**WHAT TO WORK ON**
Could you copy exactly the lines below from the one with "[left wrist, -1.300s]" to the one with "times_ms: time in", inclusive, leaving out any pictures?

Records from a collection
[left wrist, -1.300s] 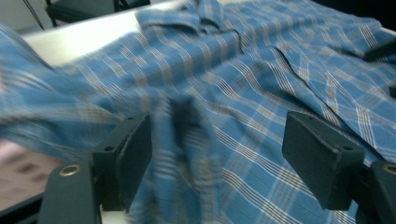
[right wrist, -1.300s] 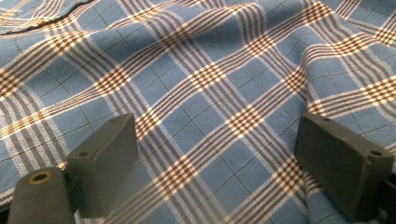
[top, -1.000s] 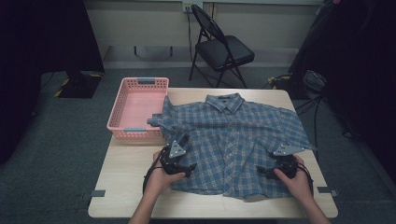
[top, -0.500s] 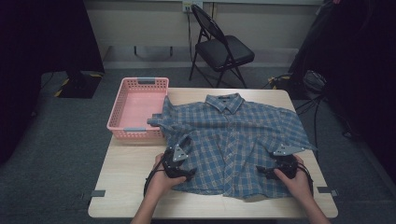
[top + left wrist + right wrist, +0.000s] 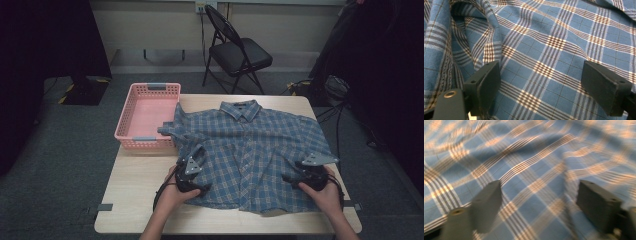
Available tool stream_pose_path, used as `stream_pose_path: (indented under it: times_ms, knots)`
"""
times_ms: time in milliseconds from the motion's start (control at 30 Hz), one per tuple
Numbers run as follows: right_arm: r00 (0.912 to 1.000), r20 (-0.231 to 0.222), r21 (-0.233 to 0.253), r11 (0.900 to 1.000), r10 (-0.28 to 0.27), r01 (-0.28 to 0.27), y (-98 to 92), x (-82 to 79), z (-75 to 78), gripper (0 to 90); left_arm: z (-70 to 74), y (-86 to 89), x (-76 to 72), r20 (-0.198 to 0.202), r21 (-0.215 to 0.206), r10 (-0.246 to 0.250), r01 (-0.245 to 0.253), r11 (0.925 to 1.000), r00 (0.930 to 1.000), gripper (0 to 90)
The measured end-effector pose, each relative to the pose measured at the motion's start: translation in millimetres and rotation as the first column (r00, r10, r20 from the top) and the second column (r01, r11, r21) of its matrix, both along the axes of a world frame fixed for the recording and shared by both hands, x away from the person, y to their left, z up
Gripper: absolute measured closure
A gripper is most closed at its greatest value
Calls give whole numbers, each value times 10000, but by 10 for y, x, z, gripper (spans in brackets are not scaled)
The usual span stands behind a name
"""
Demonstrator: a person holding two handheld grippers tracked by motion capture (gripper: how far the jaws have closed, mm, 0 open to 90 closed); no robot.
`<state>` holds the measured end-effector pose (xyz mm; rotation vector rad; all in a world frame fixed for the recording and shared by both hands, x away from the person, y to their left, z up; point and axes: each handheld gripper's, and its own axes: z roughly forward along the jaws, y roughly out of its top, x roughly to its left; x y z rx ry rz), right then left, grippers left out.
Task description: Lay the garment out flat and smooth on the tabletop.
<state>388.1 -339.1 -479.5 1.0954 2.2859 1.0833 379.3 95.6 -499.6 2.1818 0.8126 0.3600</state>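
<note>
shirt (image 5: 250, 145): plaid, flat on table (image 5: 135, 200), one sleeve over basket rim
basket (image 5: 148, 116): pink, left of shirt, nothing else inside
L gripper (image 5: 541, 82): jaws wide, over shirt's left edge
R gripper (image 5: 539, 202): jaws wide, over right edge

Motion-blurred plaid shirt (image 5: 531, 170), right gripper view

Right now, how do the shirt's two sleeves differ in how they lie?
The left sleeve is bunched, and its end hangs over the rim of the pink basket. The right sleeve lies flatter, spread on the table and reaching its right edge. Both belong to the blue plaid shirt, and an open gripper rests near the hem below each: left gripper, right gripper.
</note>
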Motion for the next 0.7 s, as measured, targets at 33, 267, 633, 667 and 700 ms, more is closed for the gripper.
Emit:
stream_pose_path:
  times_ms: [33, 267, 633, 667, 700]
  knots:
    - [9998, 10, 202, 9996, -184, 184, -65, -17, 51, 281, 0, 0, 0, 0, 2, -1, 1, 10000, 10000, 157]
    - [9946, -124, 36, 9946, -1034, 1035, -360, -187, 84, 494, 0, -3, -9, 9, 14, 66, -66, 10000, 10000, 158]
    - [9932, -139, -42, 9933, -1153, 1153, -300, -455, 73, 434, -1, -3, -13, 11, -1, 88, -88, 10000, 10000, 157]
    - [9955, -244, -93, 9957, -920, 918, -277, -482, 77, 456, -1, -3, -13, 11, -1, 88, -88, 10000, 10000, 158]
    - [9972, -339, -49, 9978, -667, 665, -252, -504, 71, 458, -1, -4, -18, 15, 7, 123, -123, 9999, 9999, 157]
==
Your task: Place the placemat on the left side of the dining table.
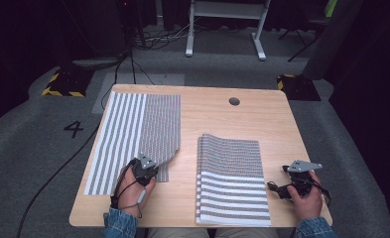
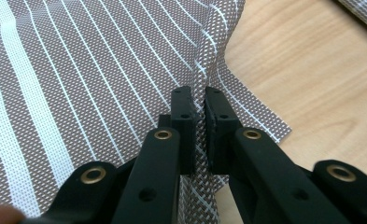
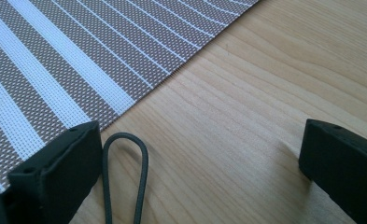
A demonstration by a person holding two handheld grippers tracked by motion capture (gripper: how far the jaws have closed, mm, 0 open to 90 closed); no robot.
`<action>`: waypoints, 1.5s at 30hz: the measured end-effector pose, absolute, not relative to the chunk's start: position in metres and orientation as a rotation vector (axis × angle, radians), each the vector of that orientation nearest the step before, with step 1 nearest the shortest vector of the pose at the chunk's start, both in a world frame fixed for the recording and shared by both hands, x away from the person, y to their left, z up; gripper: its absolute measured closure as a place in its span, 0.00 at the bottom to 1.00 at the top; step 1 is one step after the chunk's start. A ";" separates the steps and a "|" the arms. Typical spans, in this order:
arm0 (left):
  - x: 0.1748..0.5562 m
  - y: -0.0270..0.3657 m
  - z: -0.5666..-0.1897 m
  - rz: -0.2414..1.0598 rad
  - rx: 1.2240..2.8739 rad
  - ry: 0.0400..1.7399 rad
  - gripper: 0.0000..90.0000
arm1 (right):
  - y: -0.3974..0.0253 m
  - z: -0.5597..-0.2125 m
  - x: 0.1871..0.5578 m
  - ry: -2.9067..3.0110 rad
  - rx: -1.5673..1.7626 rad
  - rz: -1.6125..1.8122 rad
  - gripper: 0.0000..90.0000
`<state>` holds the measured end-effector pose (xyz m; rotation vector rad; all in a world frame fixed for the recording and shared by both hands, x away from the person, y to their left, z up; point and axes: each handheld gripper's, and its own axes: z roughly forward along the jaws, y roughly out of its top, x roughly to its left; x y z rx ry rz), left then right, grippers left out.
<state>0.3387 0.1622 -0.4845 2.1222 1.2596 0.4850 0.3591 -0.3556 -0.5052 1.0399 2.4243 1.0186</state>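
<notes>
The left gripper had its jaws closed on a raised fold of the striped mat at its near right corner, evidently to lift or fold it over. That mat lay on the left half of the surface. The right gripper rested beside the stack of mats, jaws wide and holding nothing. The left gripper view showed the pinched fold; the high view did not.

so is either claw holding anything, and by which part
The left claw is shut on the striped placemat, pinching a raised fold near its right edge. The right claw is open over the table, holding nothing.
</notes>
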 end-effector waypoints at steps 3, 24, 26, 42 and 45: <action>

**WORKED SOLUTION**
[left wrist, -1.300s] 
[right wrist, -1.300s] 
[top, -1.000s] 
[top, -0.500s] 
[top + left wrist + right wrist, +0.000s] 
Available tool stream_pose_path, used as `stream_pose_path: (indented under it: times_ms, knots)`
"""
times_ms: time in milliseconds from the motion's start (control at 30 Hz), one per tuple

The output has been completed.